[Records from a collection]
[Start of Attachment]
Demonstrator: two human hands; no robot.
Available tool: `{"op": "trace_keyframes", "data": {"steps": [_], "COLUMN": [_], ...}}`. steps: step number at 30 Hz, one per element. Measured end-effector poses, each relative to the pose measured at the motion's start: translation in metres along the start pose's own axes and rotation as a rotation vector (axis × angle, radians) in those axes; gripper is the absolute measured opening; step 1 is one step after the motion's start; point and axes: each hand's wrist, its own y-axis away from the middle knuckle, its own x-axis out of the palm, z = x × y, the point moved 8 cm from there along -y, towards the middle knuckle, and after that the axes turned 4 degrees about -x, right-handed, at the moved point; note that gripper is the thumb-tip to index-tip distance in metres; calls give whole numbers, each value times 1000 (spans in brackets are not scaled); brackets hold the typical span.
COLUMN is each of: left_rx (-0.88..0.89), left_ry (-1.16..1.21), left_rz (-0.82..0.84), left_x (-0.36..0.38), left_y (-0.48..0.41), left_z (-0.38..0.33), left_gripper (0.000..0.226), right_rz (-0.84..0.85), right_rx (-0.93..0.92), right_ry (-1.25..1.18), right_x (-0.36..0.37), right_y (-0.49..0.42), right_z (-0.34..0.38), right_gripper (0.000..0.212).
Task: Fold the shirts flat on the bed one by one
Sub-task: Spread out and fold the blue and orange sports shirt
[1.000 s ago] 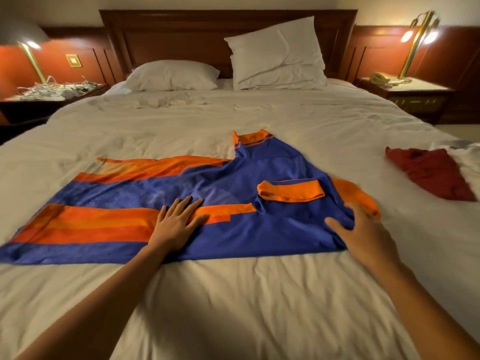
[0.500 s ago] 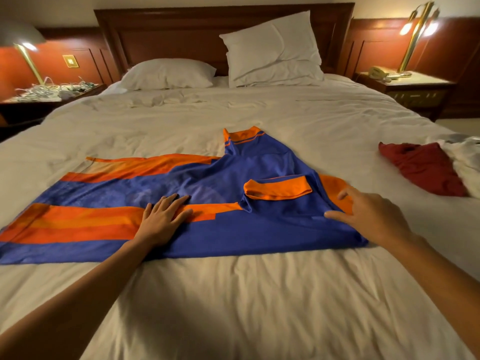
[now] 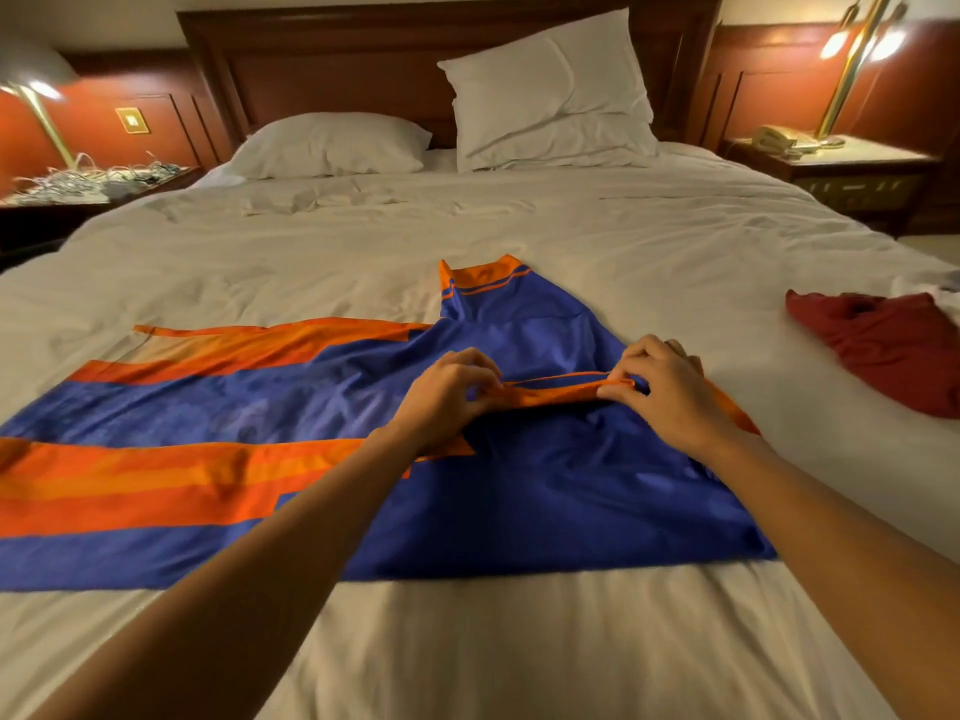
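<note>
A blue and orange shirt point(image 3: 519, 485) lies spread on the white bed point(image 3: 519, 641), in its near half and toward the left side; its broad orange stripes run off to the left edge of the view, and one narrow part with an orange end points toward the headboard point(image 3: 337, 65). Both hands reach over the shirt's right portion; the left hand point(image 3: 447, 394) has its fingers point(image 3: 478, 363) curled and pinches the left end of an orange band point(image 3: 550, 392) of the shirt; the right hand point(image 3: 670, 392) pinches the band's right end between thumb and curled fingers; the band stretches between the two hands, just above the blue cloth. The cloth below the hands shows soft creases; the near hem lies straight across the sheet.

A crumpled red garment point(image 3: 878, 345) lies well apart on the bed's right side, with a bit of white cloth point(image 3: 935, 293) just beyond it. Two white pillows sit at the head; one point(image 3: 332, 145) lies flat, the other point(image 3: 550, 90) leans against the headboard. A lit brass lamp point(image 3: 852, 54) and a telephone point(image 3: 774, 140) stand on the right bedside bench point(image 3: 857, 163); a tangle of pale cables point(image 3: 88, 179) covers the left one.
</note>
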Motion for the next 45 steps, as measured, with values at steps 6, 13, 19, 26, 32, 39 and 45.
{"op": "trace_keyframes", "data": {"steps": [6, 13, 19, 26, 32, 39, 45], "left_rx": [-2, -515, -619, -881, -868, -825, -858], "left_ry": [391, 494, 376, 1196, 1212, 1134, 1040], "left_rz": [195, 129, -61, 19, 76, -50, -124], "left_x": [-52, -21, -2, 17, 13, 8, 8], "left_y": [4, 97, 86, 79, 86, 91, 98], "left_z": [-36, -1, -14, -28, -21, -6, -4], "left_gripper": [20, 23, 46, 9, 15, 21, 24], "right_rz": [-43, 13, 38, -329, -183, -171, -123], "right_rx": [67, 278, 359, 503, 443, 458, 509], "right_ry": [-434, -355, 45, -321, -491, -400, -457], "right_x": [-53, -44, -23, -35, -19, -13, -17], "right_y": [26, 116, 100, 80, 79, 82, 90], "right_z": [26, 26, 39, 36, 42, 38, 23], "right_gripper": [20, 31, 43, 17, 49, 47, 53]}}
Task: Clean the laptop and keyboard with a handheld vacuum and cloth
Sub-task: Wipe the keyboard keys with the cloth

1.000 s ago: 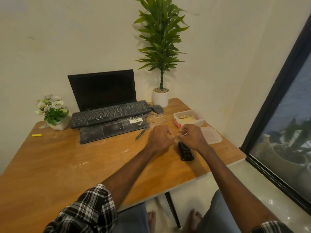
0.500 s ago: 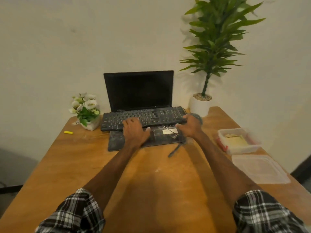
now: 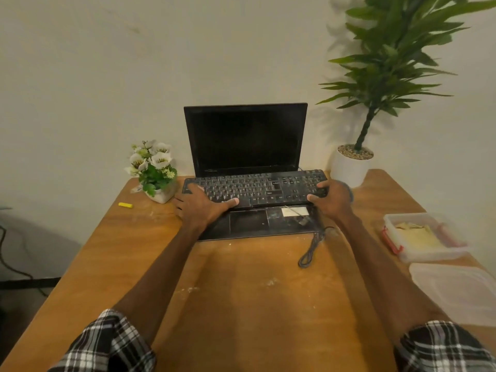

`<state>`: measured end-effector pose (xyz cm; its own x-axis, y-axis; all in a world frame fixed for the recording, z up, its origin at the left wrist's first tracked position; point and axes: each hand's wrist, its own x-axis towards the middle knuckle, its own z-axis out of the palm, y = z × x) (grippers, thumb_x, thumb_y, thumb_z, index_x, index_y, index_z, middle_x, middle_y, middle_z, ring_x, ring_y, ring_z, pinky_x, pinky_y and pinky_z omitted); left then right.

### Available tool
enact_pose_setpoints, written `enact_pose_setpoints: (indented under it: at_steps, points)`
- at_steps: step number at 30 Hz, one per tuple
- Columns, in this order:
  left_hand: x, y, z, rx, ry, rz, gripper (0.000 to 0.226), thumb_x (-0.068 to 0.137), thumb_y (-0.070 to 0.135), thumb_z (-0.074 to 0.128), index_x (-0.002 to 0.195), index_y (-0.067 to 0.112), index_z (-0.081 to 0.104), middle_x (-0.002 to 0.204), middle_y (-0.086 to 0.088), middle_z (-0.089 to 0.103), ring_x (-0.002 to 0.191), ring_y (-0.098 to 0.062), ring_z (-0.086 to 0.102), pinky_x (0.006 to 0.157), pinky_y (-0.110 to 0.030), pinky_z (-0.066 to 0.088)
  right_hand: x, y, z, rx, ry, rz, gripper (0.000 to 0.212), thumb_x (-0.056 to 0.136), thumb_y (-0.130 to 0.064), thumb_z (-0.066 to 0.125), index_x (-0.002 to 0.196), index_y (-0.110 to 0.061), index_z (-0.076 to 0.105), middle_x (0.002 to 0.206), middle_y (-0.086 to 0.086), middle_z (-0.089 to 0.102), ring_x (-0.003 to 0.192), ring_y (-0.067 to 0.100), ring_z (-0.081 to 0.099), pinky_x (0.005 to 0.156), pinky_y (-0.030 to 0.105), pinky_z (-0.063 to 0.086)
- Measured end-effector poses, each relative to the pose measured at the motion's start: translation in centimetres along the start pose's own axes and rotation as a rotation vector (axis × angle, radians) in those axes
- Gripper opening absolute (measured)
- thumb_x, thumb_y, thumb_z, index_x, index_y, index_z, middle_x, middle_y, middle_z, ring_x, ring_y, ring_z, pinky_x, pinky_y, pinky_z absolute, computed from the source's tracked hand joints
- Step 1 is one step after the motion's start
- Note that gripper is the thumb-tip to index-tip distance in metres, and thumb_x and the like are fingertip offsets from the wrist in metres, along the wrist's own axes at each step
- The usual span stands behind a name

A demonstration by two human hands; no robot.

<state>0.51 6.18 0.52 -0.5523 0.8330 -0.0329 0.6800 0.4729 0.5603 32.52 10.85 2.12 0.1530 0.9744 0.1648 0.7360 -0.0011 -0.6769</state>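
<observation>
The keyboard (image 3: 257, 187), black and dusty, sits in the middle of the head view, lying across the base of the open laptop (image 3: 245, 139), whose dark screen stands upright behind it near the wall. The left hand (image 3: 204, 208) grips the keyboard's left end, with fingers spread over the keys and the thumb hooked on the front edge. The right hand (image 3: 332, 200) holds the right end the same way, thumb on the front edge and fingers wrapped round the side. Below the keyboard, the laptop's palm rest shows smears and a white sticker (image 3: 294, 211). A dark cable (image 3: 311, 248) trails from the laptop's lower right corner onto the wooden table (image 3: 241, 304). Left of the laptop stands a small flower pot (image 3: 154, 170), with a yellow object (image 3: 125, 205) just beside it on the table. At the upper right a tall plant (image 3: 389, 63) rises from a white pot. At the right edge sits an open plastic container (image 3: 397, 244) holding yellowish material, and its lid (image 3: 456, 291) lies just below. Plaid sleeves (image 3: 107, 345) fill the bottom corners.
</observation>
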Motion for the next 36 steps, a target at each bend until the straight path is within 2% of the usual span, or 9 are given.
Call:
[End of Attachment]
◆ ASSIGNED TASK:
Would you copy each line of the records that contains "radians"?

◆ WRITTEN SOLUTION:
Available tool: `{"op": "trace_keyframes", "data": {"steps": [_], "COLUMN": [_], ...}}`. steps: step number at 30 Hz, one per element. Measured end-effector poses, each relative to the pose measured at the motion's start: translation in metres along the start pose's own axes and rotation as a rotation vector (axis × angle, radians) in those axes; gripper is the absolute measured opening; step 1 is one step after the motion's start; point and axes: each hand's wrist, its own y-axis away from the middle knuckle, its own x-axis out of the palm, z = x × y, the point moved 8 cm from there along -y, towards the middle knuckle, and after that the axes turned 4 degrees about -x, right-handed, at the moved point; note that gripper is the thumb-tip to index-tip distance in metres; calls give whole numbers, each value times 1000 (spans in brackets are not scaled); brackets hold the typical span.
- Measured end-effector poses, each relative to the pose measured at the motion's start: translation in centimetres along the start pose's own axes and rotation as a rotation vector (axis × angle, radians) in those axes

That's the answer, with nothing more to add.